Épuisés

Par Pause Toujours
Il est des endroits où l'on s'égare parfois en se disant qu'on devrait y aller plus souvent. C'est le cas de Aaapoum Bapoum, rue Serpente à Paris. J'avouerai ne rien comprendre aux prix ni au marché de l'ancien mais quand on y trouve son compte...
Je navigue entre les bacs de livres plus ou moins défraîchis à 3, 5, 7 euros... j'oublie les versions rares, les collectors destinés à d'autres bourses, mieux garnies que la mienne. Radio classique enveloppante, les deux libraires sont beaux: lui, barbu, légèrement émacié; elle, aussi brune que lui, enceinte sous une longue robe noire. Sensation de roman russe. Je fouine, ça sent le bois et l'odeur de vieux livre, j'oublie tout. Un instant de bonheur.
Je dégotte quatre livres pour la jeunesse, quatre BD épuisées, quatre livres qui ont moins de quinze ans!
Félix contre le Nuage qui changeait tout de Fabrice Lebeault. C'est un rêve enfantin, un conte écrit par l'auteur d'Horologiom. Fabrice Lebeault se fait plaisir et c'est un vrai bonheur. Le dessin est plus souple que dans le Mangeur d'Histoires; des souplesses de langage parsèment également les dialogues. Elles ont pu effaroucher les parents sages mais les gamins (petits et grands) y trouveront leur compte de drôleries et de rebondissement naïfs.
Félix contre le Nuage qui changeait tout, éditions Delcourt, 2001.
Bouchon et l'Ogre Noir de Taymans et Di Giorgio. Une découverte et un régal. L'histoire d'un petit cochon qui se met au lit, s'endort et se retrouve dans la forêt magique.
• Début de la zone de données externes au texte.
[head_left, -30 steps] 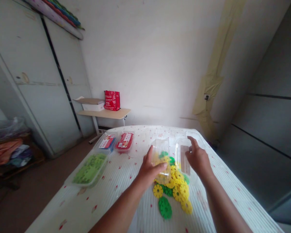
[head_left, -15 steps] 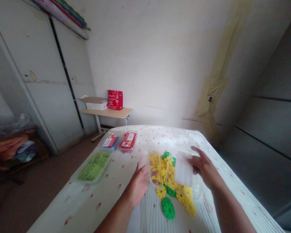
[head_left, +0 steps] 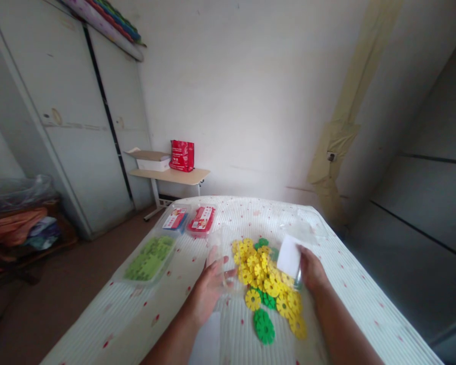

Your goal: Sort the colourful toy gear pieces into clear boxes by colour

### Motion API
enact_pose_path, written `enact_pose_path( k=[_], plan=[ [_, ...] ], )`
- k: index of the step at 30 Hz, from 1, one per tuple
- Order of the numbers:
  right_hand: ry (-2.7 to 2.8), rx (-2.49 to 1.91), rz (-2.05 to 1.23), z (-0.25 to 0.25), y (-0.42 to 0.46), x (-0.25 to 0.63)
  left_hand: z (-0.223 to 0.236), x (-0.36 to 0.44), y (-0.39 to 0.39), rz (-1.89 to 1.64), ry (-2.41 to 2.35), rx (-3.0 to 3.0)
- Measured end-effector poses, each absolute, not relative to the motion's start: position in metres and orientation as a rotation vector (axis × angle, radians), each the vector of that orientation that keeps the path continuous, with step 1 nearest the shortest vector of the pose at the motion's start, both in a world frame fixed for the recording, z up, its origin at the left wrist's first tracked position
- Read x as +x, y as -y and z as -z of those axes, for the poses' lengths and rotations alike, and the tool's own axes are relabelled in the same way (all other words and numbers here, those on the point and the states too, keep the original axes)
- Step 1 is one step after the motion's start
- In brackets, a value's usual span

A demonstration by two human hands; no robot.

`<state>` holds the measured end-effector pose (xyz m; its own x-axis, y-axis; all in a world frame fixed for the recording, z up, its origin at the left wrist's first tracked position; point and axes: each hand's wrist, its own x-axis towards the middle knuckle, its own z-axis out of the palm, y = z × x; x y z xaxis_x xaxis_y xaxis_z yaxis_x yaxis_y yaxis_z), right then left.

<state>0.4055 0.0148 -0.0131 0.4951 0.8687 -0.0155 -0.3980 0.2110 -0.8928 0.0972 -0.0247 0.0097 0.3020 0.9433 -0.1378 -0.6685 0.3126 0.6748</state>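
Note:
A heap of yellow flower-shaped plastic discs [head_left: 266, 271] lies on the tablecloth between my hands, with a few green discs [head_left: 264, 327] among and in front of it. My left hand [head_left: 211, 286] is to the left of the heap, fingers around a clear plastic box [head_left: 225, 248] tilted on its side; its outline is faint. On the right, my right hand [head_left: 313, 269] grips another clear plastic container bearing a white label [head_left: 289, 256], held over the heap's right edge. Whether that one is a box or a lid I cannot tell.
Boxes of light green [head_left: 148, 258], red [head_left: 202, 220] and blue [head_left: 176, 219] pieces stand at the table's left. Clear plastic [head_left: 306, 228] lies at the back right. A white sheet [head_left: 207, 339] is under my left forearm. Behind, a small table [head_left: 175, 176] holds a red bag [head_left: 182, 155].
My left hand and its clear box have moved left, off the heap. The labelled container in my right hand has tilted, and that hand has shifted its grip lower. More of the discs show.

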Motion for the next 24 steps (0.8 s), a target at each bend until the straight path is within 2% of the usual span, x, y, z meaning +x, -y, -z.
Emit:
enact_pose_path(
  k=[15,19,24],
  plan=[
    [0.75,-0.943,-1.373,-0.011,-0.003,0.305,-0.006,0.059,0.033,-1.13,-0.483,0.547],
    [0.703,-0.944,-1.36,-0.019,0.0,0.311,-0.005,0.059,0.033,-1.141,-0.457,0.579],
    [0.683,-0.963,-1.164,-0.025,0.004,0.33,-0.004,0.059,0.031,-1.131,-0.365,0.611]
  ],
)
Tout est simple, limpide, le dessin comme l'histoire. Cette bande dessinée pour les grands de... quatre, cinq ans est d'une poésie qu'on ne retrouve guère dans l'offre éditoriale actuelle. Amusante, d'une gentillesse rafraîchissante, cette série qui comporte quatre tomes indépendants n'a eu ni les faveurs des critiques ni celles, apparemment, du public. Dommage.
Bouchon et l'Ogre Noir, éditions Casterman, 1997.
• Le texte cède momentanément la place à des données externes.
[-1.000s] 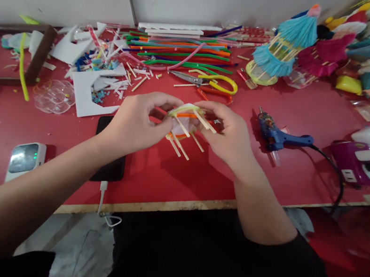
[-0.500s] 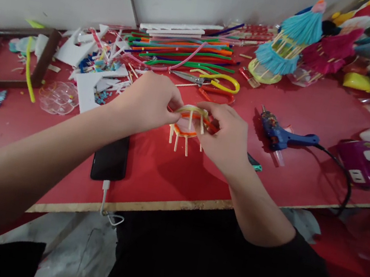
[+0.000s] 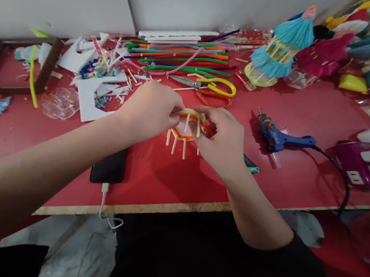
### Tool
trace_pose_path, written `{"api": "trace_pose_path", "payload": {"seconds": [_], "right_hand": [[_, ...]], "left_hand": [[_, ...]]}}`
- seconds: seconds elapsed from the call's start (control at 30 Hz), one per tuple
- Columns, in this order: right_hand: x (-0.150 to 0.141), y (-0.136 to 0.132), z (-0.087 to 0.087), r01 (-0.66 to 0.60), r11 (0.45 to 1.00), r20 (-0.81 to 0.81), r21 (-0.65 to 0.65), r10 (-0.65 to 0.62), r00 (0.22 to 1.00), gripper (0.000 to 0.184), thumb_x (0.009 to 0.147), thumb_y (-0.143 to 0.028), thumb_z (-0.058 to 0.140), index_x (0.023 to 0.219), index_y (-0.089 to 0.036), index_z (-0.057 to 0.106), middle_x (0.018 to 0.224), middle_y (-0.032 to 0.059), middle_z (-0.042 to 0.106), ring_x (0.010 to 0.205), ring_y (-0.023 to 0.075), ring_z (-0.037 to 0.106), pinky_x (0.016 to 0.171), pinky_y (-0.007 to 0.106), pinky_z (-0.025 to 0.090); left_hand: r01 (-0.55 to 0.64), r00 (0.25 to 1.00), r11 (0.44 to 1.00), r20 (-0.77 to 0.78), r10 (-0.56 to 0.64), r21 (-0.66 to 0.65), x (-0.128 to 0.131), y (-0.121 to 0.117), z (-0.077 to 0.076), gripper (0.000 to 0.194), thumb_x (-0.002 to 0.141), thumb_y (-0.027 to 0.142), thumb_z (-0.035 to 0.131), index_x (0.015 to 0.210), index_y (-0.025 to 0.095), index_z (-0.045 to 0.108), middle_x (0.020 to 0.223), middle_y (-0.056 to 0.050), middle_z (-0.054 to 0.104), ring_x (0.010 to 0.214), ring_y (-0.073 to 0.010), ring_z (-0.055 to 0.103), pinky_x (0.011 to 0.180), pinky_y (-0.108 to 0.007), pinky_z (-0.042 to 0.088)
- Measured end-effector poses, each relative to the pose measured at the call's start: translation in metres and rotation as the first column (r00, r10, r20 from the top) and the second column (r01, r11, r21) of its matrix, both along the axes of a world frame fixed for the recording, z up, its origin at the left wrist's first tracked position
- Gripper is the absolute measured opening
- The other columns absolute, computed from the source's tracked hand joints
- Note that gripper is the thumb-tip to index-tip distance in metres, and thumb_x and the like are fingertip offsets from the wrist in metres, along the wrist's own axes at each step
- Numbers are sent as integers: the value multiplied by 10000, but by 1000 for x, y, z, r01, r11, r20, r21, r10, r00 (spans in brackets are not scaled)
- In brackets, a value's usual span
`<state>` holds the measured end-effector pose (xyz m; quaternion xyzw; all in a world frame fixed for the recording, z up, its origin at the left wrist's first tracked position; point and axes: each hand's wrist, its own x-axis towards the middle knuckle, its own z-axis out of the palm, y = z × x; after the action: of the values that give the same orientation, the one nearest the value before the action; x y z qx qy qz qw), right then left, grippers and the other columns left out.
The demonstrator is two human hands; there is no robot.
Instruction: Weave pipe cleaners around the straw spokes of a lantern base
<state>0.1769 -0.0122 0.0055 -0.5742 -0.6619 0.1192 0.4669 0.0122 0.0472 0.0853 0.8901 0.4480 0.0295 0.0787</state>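
Observation:
Between my hands, above the red table, is a small ring-shaped craft frame (image 3: 183, 136) with an orange-red band and several short wooden sticks pointing down. My left hand (image 3: 152, 110) pinches its left rim between thumb and fingers. On the other side, my right hand (image 3: 223, 135) is closed around the right rim, and its fingers hide part of the band. A dark phone (image 3: 109, 167) with a white cable lies below my left forearm. Just past my right hand a green-and-black tool (image 3: 251, 164) is partly covered.
Scissors (image 3: 217, 87) with yellow and red handles lie behind my hands, near colourful pipe cleaners (image 3: 185, 57). A blue glue gun (image 3: 278, 135) with its cord is on the right. A blue-fringed tower (image 3: 273, 61) stands at the back. White scraps (image 3: 96, 89) and a clear flower-shaped tray (image 3: 60, 103) lie left.
The camera view has shifted slightly. Both hands keep hold of the frame, which looks almost the same, tilted a little differently.

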Motion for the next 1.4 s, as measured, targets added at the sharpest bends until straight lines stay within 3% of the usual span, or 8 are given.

MonsieurMadame de Charlie Schlingo. Un vrai pastiche de la série des Monsieur Madame de Roger Hargreaves! Du pur Schlingo! Accessible à tout le monde même aux plus rétifs à son dessin! Et oui, monsieur! C'est d'une drôlerie sans nom! Et quand Madame le lit à son petit bonhomme, c'est toute la famille qui rigole!
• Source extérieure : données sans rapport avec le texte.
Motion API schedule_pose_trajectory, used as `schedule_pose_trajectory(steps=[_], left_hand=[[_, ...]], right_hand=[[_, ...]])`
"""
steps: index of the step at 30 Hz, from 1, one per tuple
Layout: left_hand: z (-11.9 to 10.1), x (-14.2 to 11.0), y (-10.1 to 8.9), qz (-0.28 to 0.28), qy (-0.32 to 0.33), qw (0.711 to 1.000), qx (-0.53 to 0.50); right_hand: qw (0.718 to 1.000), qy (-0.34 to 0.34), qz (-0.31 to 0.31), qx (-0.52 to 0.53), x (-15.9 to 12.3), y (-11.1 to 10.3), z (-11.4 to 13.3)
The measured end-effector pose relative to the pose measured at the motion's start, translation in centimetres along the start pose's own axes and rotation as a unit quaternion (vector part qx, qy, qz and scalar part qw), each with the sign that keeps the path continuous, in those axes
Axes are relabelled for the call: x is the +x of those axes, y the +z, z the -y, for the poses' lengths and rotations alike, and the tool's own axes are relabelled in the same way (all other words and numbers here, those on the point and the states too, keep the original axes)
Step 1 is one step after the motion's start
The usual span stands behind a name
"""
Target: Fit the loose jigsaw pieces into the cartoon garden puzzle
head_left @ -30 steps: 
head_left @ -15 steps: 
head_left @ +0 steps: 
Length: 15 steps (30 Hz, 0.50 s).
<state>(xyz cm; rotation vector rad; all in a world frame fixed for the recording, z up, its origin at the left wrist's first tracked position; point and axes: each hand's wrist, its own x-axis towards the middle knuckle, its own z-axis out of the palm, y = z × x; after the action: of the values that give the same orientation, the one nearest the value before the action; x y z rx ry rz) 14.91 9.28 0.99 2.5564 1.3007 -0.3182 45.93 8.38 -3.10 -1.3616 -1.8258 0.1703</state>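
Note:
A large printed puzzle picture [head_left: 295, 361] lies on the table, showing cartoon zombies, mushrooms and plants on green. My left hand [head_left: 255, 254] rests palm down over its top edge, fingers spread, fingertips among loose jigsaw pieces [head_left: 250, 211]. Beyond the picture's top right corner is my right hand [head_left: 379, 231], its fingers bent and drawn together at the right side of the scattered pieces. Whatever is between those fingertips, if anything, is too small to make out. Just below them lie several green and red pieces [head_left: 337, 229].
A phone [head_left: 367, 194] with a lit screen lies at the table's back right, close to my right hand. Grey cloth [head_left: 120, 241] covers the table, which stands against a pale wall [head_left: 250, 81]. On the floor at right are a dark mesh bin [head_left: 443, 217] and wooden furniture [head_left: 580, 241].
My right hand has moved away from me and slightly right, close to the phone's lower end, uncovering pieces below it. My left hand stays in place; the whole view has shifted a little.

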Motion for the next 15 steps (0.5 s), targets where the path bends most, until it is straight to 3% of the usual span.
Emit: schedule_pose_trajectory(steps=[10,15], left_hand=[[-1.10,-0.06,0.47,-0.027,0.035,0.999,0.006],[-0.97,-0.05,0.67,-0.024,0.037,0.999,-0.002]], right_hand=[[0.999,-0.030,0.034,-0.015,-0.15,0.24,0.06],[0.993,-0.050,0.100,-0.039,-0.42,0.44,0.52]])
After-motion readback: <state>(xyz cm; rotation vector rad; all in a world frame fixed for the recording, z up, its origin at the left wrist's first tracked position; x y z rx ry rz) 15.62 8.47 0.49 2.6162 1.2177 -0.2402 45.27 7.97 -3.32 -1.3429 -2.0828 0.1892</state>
Monsieur Madame, éditions du Seuil, 1995.
Le petit dernier? Je le cherchais depuis des années.
"C'est une BD avec deux personnages qui philosophent au bord d'une falaise. Philosopher est un bien grand mot pour désigner leur tête-à-tête. Ils se racontent le Monde de façon rationnelle, forment des explications avec leurs connaissances et leurs nombreuses lacunes. Ils s'inventent un univers qui, pour eux, tient la route. Ils analysent et se rassurent. Enfin, pas toujours..."
Présenté de cette façon, les libraires à qui je faisais part de ma requête me regardaient d'un oeil rond, retournaient à leurs papiers, m'oubliaient dans un soupir sans nom chargé de lassitude et d'exaspération.
Et là, je retrouve cet album, ce souvenir incertain au milieu de ses copains. Comme quoi le bien-être ne vient pas que du massage!
Prop et Emmanuelle: l'Univers mérite une Leçon de Alph (Alphonse Desneuves) est une conversation attachante. Les déductions sont simples, les réactions des héros enfantines. Le non-sens a une logique qu'Alph a su retranscrire. J'en profite pour souligner la jolie mise en couleurs de Yves Lencot et regretter la politique de Casterman qui a sabré son catalogue comme un hussard aveugle et sans pitié.
Prop et Emmanuelle, éditions Casterman 1995.